In the last ten years, green fluorescent protein (GFP) has changed from a nearly unknown protein to a frequently used tool in molecular biology, medicine and cell biology. The most common uses of GFP are as a fusion tag to visualize dynamic cellular events and to monitor protein localization, and as a report gene to monitor gene expression. GFP is commonly used in medicinal research. For example, GFP has been used as a marker for tumor cells, to illuminate tumor progression and allow for detection of metastases down to the single cell level.Computational methods will be used to investigate the following phenomena: * Yellow Fluorescent Proteins are GFP mutants that have lower fluorescent quantum yields than GFP's. The conformational freedom of the chromophore might be responsible for the lower quantum yields. * Mature GFP; i.e. fully fluorescent GFP, is most efficiently formed at temperatures well below 37xC. Computational methods will be used to search for mutants that mature more efficiently at higher temperatures and to establish the mechanism of their action. * GFP has an 11-sheet beta-barrel structure. Water and halide ions can enter the barrel. The pathways into the barrel can be found with activated molecular dynamics. The resultant information could be used to design more specific halide ion sensors. * DsRed is a red-emitting fluorescent protein from discosoma that is commercially available and has been studied in some detail. Two of the largest disadvantages of DsRed are its slow chromophore formation and the fact that DsRed is an obligate tetramer.
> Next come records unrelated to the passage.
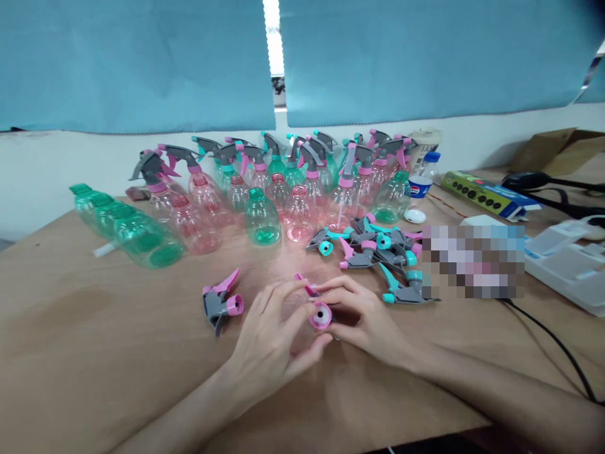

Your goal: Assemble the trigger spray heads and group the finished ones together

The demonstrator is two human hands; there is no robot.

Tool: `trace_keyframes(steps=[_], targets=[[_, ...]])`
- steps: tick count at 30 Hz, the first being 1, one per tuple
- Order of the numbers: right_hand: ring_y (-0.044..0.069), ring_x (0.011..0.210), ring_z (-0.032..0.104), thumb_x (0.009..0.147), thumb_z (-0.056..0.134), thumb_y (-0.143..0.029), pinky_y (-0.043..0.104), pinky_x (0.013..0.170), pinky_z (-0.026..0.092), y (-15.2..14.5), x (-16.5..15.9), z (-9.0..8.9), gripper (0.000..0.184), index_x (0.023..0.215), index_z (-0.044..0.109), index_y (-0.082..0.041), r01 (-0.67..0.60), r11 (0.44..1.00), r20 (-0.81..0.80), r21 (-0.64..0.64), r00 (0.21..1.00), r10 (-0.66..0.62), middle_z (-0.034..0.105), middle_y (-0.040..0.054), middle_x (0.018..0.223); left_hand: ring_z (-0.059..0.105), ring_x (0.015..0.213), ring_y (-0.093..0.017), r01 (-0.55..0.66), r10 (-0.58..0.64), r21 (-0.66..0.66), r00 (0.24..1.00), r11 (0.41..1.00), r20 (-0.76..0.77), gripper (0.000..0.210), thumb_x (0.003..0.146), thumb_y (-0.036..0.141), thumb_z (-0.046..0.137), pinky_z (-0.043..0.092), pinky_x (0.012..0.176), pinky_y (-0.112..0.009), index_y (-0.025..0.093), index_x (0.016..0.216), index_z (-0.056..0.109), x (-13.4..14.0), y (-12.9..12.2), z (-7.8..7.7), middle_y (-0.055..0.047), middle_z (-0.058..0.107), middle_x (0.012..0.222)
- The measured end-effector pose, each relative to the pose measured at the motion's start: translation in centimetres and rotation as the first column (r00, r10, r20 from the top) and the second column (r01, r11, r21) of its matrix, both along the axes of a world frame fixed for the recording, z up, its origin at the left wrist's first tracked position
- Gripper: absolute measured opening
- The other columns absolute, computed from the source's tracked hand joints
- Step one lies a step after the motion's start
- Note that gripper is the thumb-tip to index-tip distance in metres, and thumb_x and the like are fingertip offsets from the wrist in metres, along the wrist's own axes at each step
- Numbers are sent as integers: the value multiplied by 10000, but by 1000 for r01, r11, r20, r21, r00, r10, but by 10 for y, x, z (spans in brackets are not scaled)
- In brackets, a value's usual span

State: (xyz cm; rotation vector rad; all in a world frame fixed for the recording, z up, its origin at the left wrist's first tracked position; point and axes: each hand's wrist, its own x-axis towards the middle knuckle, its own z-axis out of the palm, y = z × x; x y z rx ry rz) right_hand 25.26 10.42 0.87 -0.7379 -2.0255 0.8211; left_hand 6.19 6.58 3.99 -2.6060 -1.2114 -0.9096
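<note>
Near the table's front, my left hand (269, 331) is wrapped round a clear pink bottle (293, 308), mostly hidden by the fingers. My right hand (363, 318) grips a spray trigger head (321, 316) with a pink collar, whose open underside faces me. The left fingertips come close to that collar; whether they touch it I cannot tell. Left of my hands lies a loose grey and pink spray head (222, 304). Beyond my right hand is a pile of loose spray heads (368, 246), grey with pink or turquoise parts.
Several bottles with spray heads (312, 170) stand at the back, with open green (262, 217) and pink bottles (300, 214) before them. Green bottles (137, 236) lean in a row at left. A soda bottle (420, 183), a printed box (489, 195) and a black cable (553, 334) are at right.
</note>
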Motion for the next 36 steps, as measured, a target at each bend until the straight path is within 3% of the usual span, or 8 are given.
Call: trace_keyframes(steps=[6,10,19,23,29,36], targets=[[195,1024,587,793,693,-208,364,876,492,-1,-1,1,186,974,661,-234,-14,1000,-4,-22,1000,14,593,55,1101,470,1105,-261,67,-53,-154,994,986,93,207,835,229,602,459,891,-419,189,1037,586,3,-4,-4,-120,490,1170],[196,1057,573,797,693,-216,366,904,481,-1,-1,1,187,981,661,-233,-27,999,3,-23,1000,27,586,58,1123,468,1088,-245,109,-85,-218,989,970,118,88,841,199,581,461,881,-396,192,926,601,5,-5,-2,-107,490,1137],[199,1050,580,799,686,-225,360,889,498,0,0,1,183,980,657,-228,8,1000,3,-16,1000,-8,584,58,1109,498,1027,-271,20,-13,-86,996,996,86,173,799,228,627,427,834,-441,218,971,625,-1,1,3,-96,525,1125],[199,1040,585,785,702,-224,356,886,498,0,0,1,184,964,660,-223,5,1000,3,-19,1000,-5,586,56,1096,477,1080,-272,31,-17,-147,995,989,93,231,808,230,623,419,877,-436,217,1038,606,1,-2,3,-99,511,1151],[202,1047,582,781,706,-226,365,892,497,-1,0,1,163,937,660,-227,4,1000,13,-19,1000,-4,586,53,1113,440,1126,-244,126,-93,-255,986,959,137,146,840,201,585,416,929,-390,212,980,627,1,-2,1,-87,471,1167],[199,1065,568,787,697,-193,348,880,498,0,0,1,187,967,653,-215,15,1000,8,9,1000,-15,580,64,1101,461,1083,-241,104,-87,-183,991,978,100,157,833,194,583,399,914,-409,238,969,647,-6,3,4,-72,491,1150]])
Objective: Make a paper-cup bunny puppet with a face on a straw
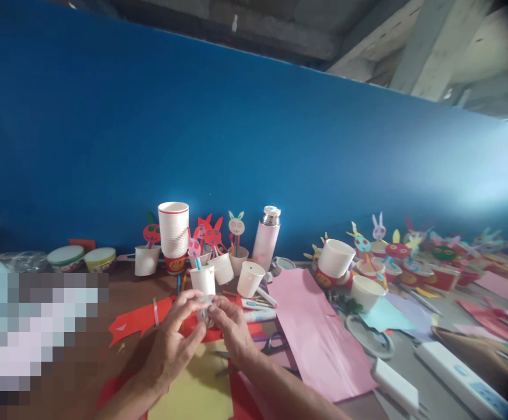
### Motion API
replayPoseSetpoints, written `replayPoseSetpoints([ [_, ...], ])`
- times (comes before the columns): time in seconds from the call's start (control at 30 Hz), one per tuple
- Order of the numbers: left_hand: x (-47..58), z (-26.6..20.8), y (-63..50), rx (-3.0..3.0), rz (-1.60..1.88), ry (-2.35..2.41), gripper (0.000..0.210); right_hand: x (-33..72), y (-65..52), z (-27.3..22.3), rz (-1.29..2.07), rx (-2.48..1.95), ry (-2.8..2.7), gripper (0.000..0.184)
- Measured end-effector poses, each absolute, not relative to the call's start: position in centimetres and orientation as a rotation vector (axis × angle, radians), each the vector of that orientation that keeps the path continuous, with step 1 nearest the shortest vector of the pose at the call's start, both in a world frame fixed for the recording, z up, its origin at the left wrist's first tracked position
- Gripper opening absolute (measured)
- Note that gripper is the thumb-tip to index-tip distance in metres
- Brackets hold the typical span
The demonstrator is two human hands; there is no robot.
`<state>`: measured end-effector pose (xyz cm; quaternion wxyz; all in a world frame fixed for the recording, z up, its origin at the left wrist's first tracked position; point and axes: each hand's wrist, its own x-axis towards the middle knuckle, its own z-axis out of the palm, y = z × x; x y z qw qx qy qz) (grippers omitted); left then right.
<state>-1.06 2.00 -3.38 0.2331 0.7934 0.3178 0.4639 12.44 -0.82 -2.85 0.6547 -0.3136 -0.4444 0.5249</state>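
A person's left hand [170, 338] and right hand [235, 328] meet above a brown counter [122, 291], in front of and slightly right of a tall stack of paper cups [174, 233]. The work looks partly done: paper animal heads [214, 235] on sticks stand in white cups [222, 269] just right of the stack, with more far to its right, while the small pale piece [209, 300] in hand appears loose and unfinished; what it lacks cannot be told. The piece, too blurred to identify, sits between the fingers of both hands, pinched narrowly from either side, in front of the stack and near a pink animal head [194, 248]. A yellow sheet [201, 379] lies below the hands, nearer than the stack.
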Motion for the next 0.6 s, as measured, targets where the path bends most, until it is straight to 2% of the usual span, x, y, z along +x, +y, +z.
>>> replayPoseSetpoints([
  [0.2, -0.8, -3.6, 2.4, 1.881, 1.193, 0.867, 0.036, 12.5, -0.7, -3.0, 1.199, -0.647, -1.026, 0.02],
  [0.4, -0.6, -3.3, 2.5, 1.866, 1.155, 0.883, 0.037, 12.8, -0.4, -3.7, 1.209, -0.683, -1.013, 0.013],
  [0.6, -0.5, -3.5, 2.5, 2.097, 1.216, 0.875, 0.042, 13.0, 0.1, -4.5, 1.234, -0.659, -0.957, 0.009],
])
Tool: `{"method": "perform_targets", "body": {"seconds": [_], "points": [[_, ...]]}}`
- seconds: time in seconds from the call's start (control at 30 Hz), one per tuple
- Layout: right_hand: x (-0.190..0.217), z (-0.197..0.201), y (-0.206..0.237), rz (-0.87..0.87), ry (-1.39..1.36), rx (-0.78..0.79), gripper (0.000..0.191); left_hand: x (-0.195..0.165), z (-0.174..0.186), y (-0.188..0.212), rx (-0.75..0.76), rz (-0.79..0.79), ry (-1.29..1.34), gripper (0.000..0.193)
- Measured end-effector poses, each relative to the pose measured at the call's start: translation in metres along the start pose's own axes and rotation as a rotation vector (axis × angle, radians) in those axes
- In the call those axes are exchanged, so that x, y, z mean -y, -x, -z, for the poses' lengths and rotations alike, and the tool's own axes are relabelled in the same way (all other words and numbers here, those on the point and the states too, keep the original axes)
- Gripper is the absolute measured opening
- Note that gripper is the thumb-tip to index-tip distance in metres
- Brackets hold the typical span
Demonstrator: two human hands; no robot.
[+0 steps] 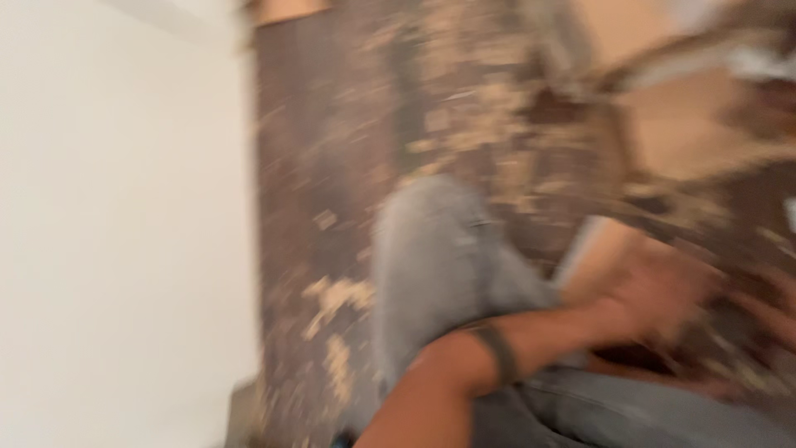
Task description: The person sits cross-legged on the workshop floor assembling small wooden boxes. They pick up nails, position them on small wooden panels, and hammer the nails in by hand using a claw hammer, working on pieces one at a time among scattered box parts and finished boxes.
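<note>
One blurred reach over a littered floor

Head view: heavy motion blur. The left hand (655, 290), on a forearm with a dark wristband (497, 350), reaches right across a knee in grey jeans (444, 265) toward a pale board (599, 253), touching or just beside it; whether its fingers are apart or together cannot be told. The right hand (775, 319) shows only as a smear at the right edge, its fingers unreadable. Pale wood chips (336, 294) litter the dark floor (311, 141). A white wall (116, 224) fills the left.
</note>
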State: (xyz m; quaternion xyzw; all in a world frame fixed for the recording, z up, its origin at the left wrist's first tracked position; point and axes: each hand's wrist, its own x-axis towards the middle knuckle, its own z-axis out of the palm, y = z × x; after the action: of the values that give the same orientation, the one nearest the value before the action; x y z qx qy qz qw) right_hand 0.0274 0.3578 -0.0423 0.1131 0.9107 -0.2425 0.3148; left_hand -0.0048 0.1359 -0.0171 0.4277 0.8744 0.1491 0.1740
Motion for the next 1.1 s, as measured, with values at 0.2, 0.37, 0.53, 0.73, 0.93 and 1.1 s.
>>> {"method": "perform_targets", "body": {"seconds": [0.2,0.37,0.53,0.73,0.93,1.1], "points": [[0.029,-0.009,0.004,0.017,-0.171,-0.045,0.074,0.027,0.011,-0.005,0.052,0.082,0.048,0.118],[0.037,-0.002,0.009,0.114,-0.278,-0.059,0.065,0.031,0.011,-0.011,0.070,0.090,0.154,0.100],[0.022,-0.011,-0.003,0.150,-0.356,0.051,0.079,0.047,-0.009,-0.018,-0.052,0.048,0.253,0.074],[0.001,-0.026,-0.013,0.274,-0.459,0.035,0.080,0.052,-0.022,-0.016,-0.102,0.029,0.298,0.057],[0.016,-0.017,-0.003,0.183,-0.219,-0.101,0.076,0.047,-0.011,-0.022,-0.140,0.048,0.262,0.054],[0.030,-0.012,0.004,0.134,-0.149,-0.129,0.069,0.051,-0.010,-0.023,-0.279,-0.053,0.120,0.062]]}}
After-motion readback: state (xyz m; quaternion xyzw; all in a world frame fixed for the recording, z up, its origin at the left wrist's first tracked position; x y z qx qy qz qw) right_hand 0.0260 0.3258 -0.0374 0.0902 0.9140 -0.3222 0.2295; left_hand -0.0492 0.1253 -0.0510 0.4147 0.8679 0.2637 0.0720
These drawbacks could be overcome by computationally designing DsRed mutants that do not form multimeric structures, or by designing GFP mutants that can form chromophores with extended conjugation such as that found in DsRed. * The autocatalytic chromophore forming reaction of the purple GFP-like protein from Anemonia sulcata is significantly different to that observed in GFP. Computational methods will be used to investigate structural aspects of the chromophore formation in the purple GFP-Iike protein.

National Institute of Health (NIH)
National Institute of General Medical Sciences (NIGMS)
Academic Research Enhancement Awards (AREA) (R15)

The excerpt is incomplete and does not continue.